In case of Imatinib overdose the patient should be placed under observation and appropriate supportive treatment should be given.
Nausea, vomiting, diarrhea, rash erythema, edema, swelling, fatigue, muscle spasms, thrombocytopenia, pancytopenia, abdominal pain, headache and decreased appetite were observed in case of overdose with 1,200 mg to 1,600 mg a day for a duration varying between 1 day to 10 days with adult patients.

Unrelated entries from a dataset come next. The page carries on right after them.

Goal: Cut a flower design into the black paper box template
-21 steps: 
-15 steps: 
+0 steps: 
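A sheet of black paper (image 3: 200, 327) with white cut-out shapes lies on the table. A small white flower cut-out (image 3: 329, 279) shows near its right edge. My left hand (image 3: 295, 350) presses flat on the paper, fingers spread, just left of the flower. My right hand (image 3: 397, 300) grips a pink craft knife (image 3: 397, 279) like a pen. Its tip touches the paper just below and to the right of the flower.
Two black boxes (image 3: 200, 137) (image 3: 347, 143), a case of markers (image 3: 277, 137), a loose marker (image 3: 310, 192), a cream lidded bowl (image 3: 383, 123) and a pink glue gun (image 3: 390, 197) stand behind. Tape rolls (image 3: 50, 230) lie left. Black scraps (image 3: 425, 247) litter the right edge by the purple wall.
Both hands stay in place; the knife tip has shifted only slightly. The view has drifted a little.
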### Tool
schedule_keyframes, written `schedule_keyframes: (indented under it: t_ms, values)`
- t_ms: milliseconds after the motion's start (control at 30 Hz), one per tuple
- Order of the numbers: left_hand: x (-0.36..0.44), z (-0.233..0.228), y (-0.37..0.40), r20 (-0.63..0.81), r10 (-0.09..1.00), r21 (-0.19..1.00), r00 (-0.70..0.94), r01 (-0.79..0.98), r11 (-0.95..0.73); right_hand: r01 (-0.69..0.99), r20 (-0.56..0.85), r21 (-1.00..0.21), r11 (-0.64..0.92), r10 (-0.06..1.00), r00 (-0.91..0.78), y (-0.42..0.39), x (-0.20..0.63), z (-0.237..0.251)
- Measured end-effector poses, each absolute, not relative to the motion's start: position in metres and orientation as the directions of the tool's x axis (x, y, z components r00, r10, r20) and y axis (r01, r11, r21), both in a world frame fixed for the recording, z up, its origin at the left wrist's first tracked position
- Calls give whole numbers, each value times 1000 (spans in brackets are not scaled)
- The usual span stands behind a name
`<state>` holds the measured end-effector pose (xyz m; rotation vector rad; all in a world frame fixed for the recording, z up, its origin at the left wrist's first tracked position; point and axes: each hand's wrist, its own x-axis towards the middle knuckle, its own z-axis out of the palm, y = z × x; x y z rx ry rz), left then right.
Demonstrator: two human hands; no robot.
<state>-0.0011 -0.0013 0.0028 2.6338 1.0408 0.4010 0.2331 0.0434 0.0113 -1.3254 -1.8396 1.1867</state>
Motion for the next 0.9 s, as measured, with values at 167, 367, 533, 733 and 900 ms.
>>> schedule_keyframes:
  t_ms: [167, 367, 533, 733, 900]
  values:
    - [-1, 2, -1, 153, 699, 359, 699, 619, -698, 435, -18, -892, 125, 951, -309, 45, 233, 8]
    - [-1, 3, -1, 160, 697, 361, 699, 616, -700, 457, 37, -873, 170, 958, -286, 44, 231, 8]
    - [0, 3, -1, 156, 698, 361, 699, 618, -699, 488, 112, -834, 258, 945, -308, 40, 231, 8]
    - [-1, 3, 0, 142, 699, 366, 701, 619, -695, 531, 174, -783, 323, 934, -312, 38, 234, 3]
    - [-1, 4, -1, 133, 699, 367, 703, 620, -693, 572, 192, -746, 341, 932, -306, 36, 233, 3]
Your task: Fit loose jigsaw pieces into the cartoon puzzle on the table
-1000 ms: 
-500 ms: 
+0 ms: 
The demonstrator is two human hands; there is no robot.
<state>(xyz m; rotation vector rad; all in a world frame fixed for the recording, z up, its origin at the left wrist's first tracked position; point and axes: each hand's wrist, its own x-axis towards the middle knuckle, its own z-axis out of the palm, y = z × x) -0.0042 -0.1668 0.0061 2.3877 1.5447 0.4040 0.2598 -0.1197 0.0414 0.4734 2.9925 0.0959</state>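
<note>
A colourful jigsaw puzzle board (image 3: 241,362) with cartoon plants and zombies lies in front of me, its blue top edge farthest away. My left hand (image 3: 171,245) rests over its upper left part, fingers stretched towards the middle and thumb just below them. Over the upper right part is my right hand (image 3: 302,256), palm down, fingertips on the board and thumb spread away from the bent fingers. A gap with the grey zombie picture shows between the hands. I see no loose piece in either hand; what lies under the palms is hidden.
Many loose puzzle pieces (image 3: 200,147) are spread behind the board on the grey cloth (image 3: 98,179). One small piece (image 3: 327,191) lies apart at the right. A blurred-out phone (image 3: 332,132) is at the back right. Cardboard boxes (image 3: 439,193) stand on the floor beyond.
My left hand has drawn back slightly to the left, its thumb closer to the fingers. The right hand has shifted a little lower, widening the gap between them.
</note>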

One patient experienced nausea, vomiting, abdominal pain, pyrexia, facial swelling, neutrophil count decreased, increase transaminases with a single dose of 6,400 mg.
Uses of Veenat 400mg
Generic Imatinib tablet (Veenat by Natco) is used to treat certain types of leukemia in adult and pediatric patients. Generic Imatinib is also used to treat gastrointestinal stromal tumours(GIST), a type of tumor most often found in the wall of the stomach. This medicine is also used to treat Dermatofibrosarcoma Protuberans (DFSP) a rare type of cancer that occurs in the deep layers of skin in adult patients.
Veenat 400 mg tablet is used to treat and prevent the growth of certain types of cancers of the blood cells, stomach, intestine, bone marrow, and skin.
Storage of Veenat 400mg
Store Veenat tablet at controlled room temperature (59°F to 86°F, 15°C to 30°C). Protect from light. Protect from moisture.